▶ [WHAT YOU HAVE TO DO]:
Search term "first": please show all lines in the listing that contain it.

# # #

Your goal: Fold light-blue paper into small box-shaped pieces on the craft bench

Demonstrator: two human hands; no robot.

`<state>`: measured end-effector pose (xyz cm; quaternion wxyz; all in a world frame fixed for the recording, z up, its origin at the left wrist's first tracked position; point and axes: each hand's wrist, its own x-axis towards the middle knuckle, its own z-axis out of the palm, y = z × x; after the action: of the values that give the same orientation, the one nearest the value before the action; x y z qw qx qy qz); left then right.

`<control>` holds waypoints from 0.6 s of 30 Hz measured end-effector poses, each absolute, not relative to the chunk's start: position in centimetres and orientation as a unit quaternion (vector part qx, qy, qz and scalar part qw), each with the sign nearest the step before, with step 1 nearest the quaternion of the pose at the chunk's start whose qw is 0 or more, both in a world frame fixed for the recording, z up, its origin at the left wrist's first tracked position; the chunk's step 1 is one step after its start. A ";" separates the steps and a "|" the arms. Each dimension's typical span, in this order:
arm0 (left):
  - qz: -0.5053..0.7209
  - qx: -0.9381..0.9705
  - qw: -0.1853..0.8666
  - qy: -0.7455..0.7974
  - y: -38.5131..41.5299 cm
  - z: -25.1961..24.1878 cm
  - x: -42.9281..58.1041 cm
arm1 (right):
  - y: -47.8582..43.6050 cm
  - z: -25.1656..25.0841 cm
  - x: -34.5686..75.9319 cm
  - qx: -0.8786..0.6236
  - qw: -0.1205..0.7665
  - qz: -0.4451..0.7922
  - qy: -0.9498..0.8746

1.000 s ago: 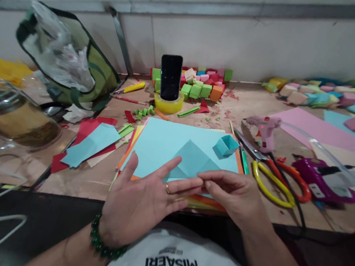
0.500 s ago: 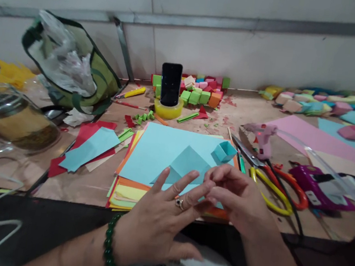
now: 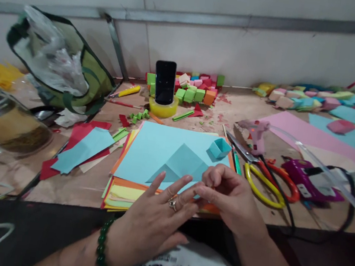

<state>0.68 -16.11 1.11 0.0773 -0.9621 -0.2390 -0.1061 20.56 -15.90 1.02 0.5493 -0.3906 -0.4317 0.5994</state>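
Observation:
My left hand (image 3: 155,215), with a ring and a green bead bracelet (image 3: 104,245), is held out with its fingers spread over the near edge of the paper stack. My right hand (image 3: 232,203) is closed in a pinch at a left fingertip; anything between its fingers is too small to make out. Beneath the hands lie blue sheets (image 3: 142,150), and a creased blue square (image 3: 182,162) rests on top. A small folded blue paper box (image 3: 220,149) sits on the stack just beyond my right hand.
Scissors (image 3: 263,192), a pink glue gun (image 3: 255,136) and a purple device (image 3: 309,178) with a cable lie on the right. A phone (image 3: 164,82) stands in a tape roll (image 3: 164,108) before paper cubes (image 3: 189,93). On the left are paper scraps (image 3: 83,149), a jar (image 3: 8,124) and a bag (image 3: 97,70).
The view has shifted slightly, so things appear a little further left. My right hand still pinches at the left fingertips, and the left thumb has drawn in closer to the fingers.

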 end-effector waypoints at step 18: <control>-0.095 -0.959 0.082 -0.253 -16.6 1.1 0.7 | -16.4 0.6 19.5 -0.367 0.570 0.624 -0.390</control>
<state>0.68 -16.63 1.13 0.0822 -0.9593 -0.2528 -0.0948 19.52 -16.37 0.59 0.5697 -0.3667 -0.3895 0.6239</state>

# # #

▶ [RESPONSE BOX]:
`<state>`: measured end-effector pose (xyz cm; quaternion wxyz; all in a world frame fixed for the recording, z up, its origin at the left wrist's first tracked position; point and axes: each hand's wrist, its own x-axis towards the middle knuckle, its own z-axis out of the palm, y = z × x; after the action: of the values that give the same orientation, the one nearest the value before the action; x y z qw qx qy qz); left then right.
`<control>` holds waypoints from 0.6 s of 30 Hz measured end-effector poses, each absolute, not relative to the chunk's start: position in centimetres and orientation as a unit quaternion (vector part qx, qy, qz and scalar part qw), each with the sign nearest the step before, with step 1 nearest the quaternion of the pose at the chunk's start whose qw is 0 or more, both in a world frame fixed for the recording, z up, its origin at the left wrist's first tracked position; the chunk's step 1 is one step after its start. A ";" separates the steps and a "|" the arms. Each dimension's typical span, in this order:

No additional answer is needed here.